Corporate executives, taken as a group, are notoriously ethics-agnostic, much more concerned about image than conviction, and willing to do whatever it takes to appeal to the largest number of people while minimizing the backlash. It is also likely true that these modern forays into social issues, because of their perceived urgency, are poorly thought out and have no real strategy. No thought is given to carefully testing, analyzing, and engineering their positions for maximum positive effect and minimum backlash because of the urge to “get out in front” of the issue.
I want to give Trump some credit, because his Twitter response to Goodyear’s training crystallized the nature of this problem in the minds of the thoughtful and is a case study in the consequences of poor conception and indifferent execution of a corporate policy aimed at social issues. Trump can’t have that credit, though, because in doing so, he abused the power of his office, demeaned the Presidency and reduced it to the level of a political party organ. Pathetic, divisive, petty (as Valkygrrl complained) and a display of weakness, not strength.

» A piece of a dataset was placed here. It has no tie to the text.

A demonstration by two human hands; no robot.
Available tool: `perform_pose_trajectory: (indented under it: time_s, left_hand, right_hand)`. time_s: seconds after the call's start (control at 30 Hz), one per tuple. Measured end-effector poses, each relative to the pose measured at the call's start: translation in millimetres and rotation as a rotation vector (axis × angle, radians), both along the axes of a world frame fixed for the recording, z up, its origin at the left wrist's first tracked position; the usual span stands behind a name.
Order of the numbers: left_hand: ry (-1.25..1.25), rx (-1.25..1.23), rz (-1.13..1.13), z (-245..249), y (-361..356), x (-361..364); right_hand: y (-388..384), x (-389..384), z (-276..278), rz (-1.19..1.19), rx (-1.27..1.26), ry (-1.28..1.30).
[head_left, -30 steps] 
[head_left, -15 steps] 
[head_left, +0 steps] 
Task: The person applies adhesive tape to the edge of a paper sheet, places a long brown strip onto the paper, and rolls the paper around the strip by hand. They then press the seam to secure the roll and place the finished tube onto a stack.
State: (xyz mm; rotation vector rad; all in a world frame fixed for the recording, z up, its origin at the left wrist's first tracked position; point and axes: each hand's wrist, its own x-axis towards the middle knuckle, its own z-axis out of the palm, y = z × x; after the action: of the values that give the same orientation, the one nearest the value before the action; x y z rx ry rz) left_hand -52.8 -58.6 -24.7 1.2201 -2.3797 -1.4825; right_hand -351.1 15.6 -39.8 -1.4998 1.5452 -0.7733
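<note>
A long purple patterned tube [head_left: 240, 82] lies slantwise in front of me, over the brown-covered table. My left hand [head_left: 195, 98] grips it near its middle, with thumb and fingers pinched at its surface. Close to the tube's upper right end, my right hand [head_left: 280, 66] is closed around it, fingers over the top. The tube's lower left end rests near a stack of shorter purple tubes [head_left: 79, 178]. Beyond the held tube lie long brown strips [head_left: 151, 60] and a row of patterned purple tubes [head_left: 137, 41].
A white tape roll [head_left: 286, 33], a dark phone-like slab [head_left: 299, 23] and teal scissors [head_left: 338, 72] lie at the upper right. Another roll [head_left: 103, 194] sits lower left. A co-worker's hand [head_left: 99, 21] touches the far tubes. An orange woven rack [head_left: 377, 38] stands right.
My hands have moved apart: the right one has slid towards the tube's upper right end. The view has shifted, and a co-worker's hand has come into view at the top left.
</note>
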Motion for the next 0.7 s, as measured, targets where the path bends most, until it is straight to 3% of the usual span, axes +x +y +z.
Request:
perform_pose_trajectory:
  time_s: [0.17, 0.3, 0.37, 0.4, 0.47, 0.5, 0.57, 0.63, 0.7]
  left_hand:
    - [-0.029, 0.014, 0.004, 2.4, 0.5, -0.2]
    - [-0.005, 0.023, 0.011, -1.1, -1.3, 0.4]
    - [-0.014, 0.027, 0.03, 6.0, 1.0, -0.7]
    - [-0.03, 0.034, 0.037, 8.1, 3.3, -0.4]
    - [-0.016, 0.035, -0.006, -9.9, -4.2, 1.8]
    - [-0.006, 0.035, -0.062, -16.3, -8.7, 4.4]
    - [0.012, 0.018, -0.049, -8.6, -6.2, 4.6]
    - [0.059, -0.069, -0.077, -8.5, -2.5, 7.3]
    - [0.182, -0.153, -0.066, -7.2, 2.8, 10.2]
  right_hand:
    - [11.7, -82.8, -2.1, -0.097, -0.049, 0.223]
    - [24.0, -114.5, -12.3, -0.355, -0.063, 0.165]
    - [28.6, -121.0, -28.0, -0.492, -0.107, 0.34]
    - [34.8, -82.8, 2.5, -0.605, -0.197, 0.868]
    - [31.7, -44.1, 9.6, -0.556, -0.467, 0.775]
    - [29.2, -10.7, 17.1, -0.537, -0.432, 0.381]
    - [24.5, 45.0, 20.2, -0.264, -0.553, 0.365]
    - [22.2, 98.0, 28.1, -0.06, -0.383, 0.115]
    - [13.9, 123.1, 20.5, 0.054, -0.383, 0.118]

Still, it is useful as a caution to corporations. Formulating social positioning is not simple or something to be “trained” into employees about this issue or that. A bungled process can cause significant negative perception of the company, as Goodyear has and will continue to discover. Also, a quick incompetent “band-aid” reply like we have seen from the Goodyear CEO can exacerbate the problem rather than stop the bleeding. They deserve every bit of what they are suffering for this, good and hard, because of profoundly incompetent leadership and execution.
I consider this a useful object lesson, one I hope gets well-learned by other companies. I expect to be disappointed.
I scroll through the guide periodically to check for any movies I want to record and watch later. I was scrolling through TCM (Turner Classic Movies) and came to Gone with the Wind. This is the description used in the guide now (emphasis mine):
“Presented as originally released in 1939. Includes themes and character depictions which may be offensive and problematic to contemporary audiences. Epic Civil War drama focuses on the life of petulant Southern belle Scarlett O’Hara. Starting with her idyllic life on a sprawling plantation, the film traces her survival through the tragic history of the South during the Civil War and Reconstruction, and her tangled love affairs with Ashley Wilkes and Rhett Butler.”